I saw this code posted somewhere and was having trouble understanding how it could possibly work properly:
out_q = Queue()
chunksize = int(math.ceil(len(nums) / float(nprocs)))
procs = []
for i in range(nprocs):
p = multiprocessing.Process(
target=worker,
args=(nums[chunksize * i:chunksize * (i + 1)],
out_q))
procs.append(p)
p.start()
# Collect all results into a single result dict. We know how many dicts
# with results to expect.
resultdict = {}
for i in range(nprocs):
resultdict.update(out_q.get())
time.sleep(5)
# Wait for all worker processes to finish
for p in procs:
p.join()
print resultdict
time.sleep(15)
It seems to me that it would make sense to wait for all processes to terminate before querying the Queue for their output. How can one be certain that, in querying the Queue immediately after starting all processes, the Queue will contain all the outputs? (i.e. what happens if the amount of time it takes for a worker to complete is relatively longer than the amount of time it takes to start all processes and then begin looking at the Queue)
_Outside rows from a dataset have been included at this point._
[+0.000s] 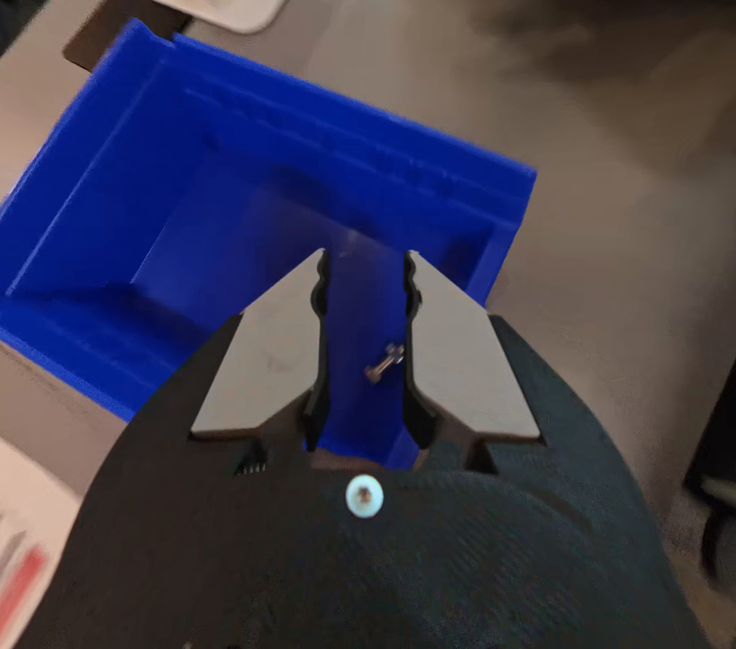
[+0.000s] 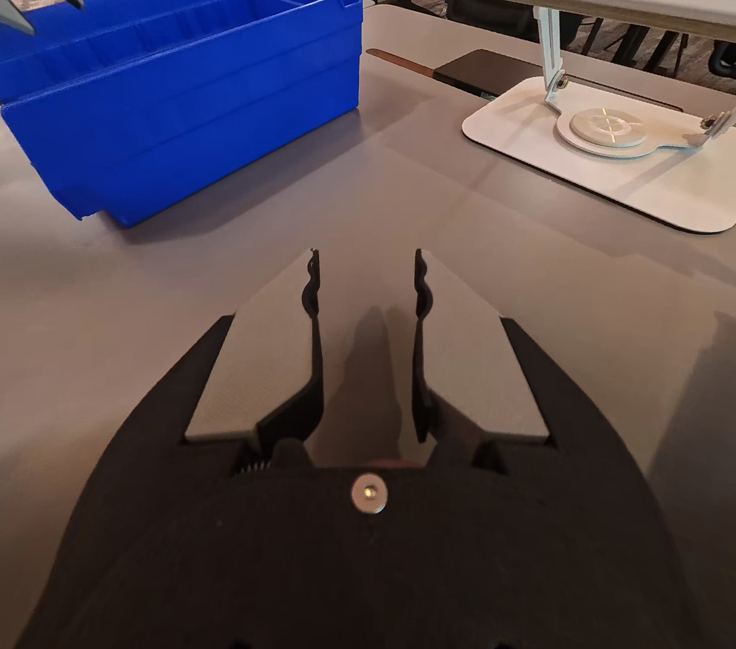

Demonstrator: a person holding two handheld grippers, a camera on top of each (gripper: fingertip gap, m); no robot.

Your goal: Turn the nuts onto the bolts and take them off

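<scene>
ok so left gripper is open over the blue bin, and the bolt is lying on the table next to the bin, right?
Not quite. The left gripper is open over the blue bin, but the bolt lies inside the bin on its floor, not on the table. The left wrist view shows it between the jaws, on blue plastic.

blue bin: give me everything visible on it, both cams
The blue plastic bin is a rectangular open-top parts bin with stepped, ribbed walls and a notched rim. It sits upright and flat on the grey tabletop. In the left wrist view a small metal bolt with a nut on it lies on the bin floor; the rest of the visible floor is bare. The left tongs hover open above it, not touching. Nothing else visibly contacts it.
</scene>
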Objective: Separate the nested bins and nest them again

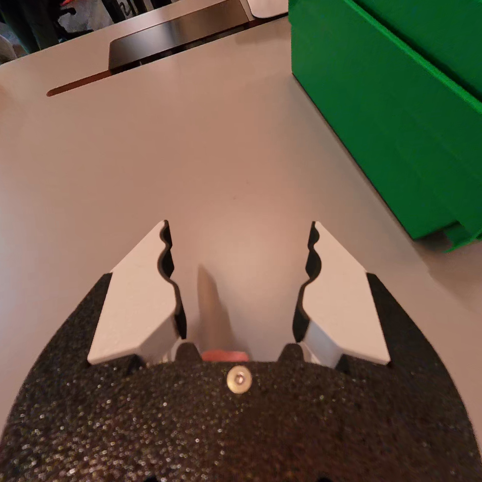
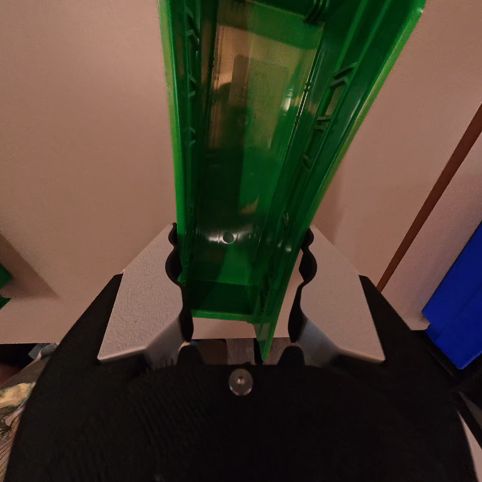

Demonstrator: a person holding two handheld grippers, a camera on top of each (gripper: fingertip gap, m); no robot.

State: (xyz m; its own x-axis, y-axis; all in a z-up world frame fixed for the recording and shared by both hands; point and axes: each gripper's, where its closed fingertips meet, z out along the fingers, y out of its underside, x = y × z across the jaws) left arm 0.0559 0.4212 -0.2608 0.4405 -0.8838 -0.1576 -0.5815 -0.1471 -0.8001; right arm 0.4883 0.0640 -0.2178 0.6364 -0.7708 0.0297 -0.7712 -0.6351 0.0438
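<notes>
The jaws of the right gripper (image 2: 241,260) are closed on a narrow green bin (image 2: 250,156), which is gripped by its two long side walls near one end. The bin is seen from its open side, running away from the camera; its glossy interior is seen to hold nothing, only reflections and a small round hole in the floor. It is held above the pale bench (image 2: 78,130). A blue bin (image 2: 453,307) is seen at the right edge, its contents hidden.

The jaws of the left gripper (image 1: 240,260) are spread wide with nothing between them, over bare bench (image 1: 182,156). Green bins (image 1: 391,117) stand on the bench to the right and ahead, one nested in another; their insides are not shown.
</notes>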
Another slightly related question: the Python documentation says that "A process can be joined many times." Why would one want to join the process multiple times? If it has already terminated, what would be the purpose of checking that it has terminated again?
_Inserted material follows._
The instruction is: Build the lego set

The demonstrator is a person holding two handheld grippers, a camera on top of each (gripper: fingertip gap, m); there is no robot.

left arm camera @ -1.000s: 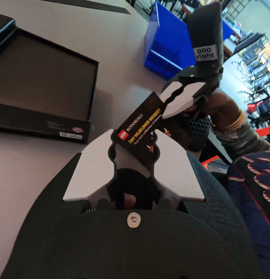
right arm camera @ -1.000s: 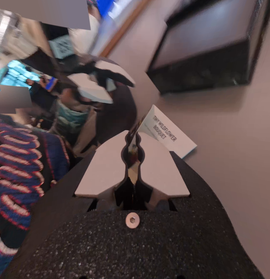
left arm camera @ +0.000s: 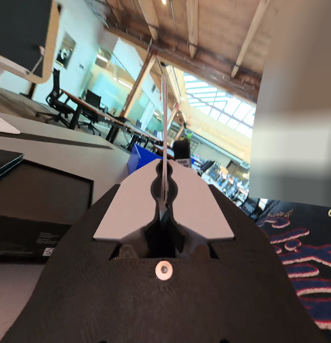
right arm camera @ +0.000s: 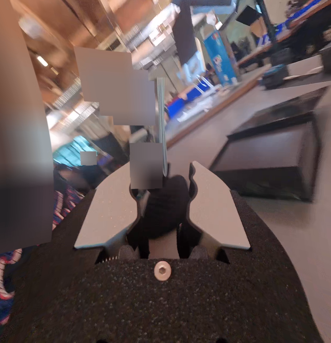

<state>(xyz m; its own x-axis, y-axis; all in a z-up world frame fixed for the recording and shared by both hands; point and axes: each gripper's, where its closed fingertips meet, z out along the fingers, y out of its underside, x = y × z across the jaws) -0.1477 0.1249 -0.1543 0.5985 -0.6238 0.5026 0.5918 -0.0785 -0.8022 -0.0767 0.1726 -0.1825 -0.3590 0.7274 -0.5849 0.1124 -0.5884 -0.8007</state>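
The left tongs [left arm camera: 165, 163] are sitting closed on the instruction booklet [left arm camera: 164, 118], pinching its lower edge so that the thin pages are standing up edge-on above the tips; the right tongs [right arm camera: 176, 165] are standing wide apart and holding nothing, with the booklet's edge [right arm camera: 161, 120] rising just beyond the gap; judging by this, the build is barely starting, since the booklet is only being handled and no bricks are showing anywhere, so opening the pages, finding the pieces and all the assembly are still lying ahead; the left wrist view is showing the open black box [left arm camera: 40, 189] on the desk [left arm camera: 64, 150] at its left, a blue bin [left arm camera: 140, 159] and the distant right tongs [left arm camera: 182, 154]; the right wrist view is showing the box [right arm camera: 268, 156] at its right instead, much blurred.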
It seems to me that it would make sense to wait for all processes to terminate before querying the Queue for their output.
True, it works this way.
How can one be certain that, in querying the Queue immediately after starting all processes, the Queue will contain all the outputs?
It will wait until the last process works.
Why would one want to join the process multiple times?
Sometimes we need to run a process more times, like if we want to update a variable again and again with other or with same parameters and say we have a lot of time until the "slowest" process isn't be done.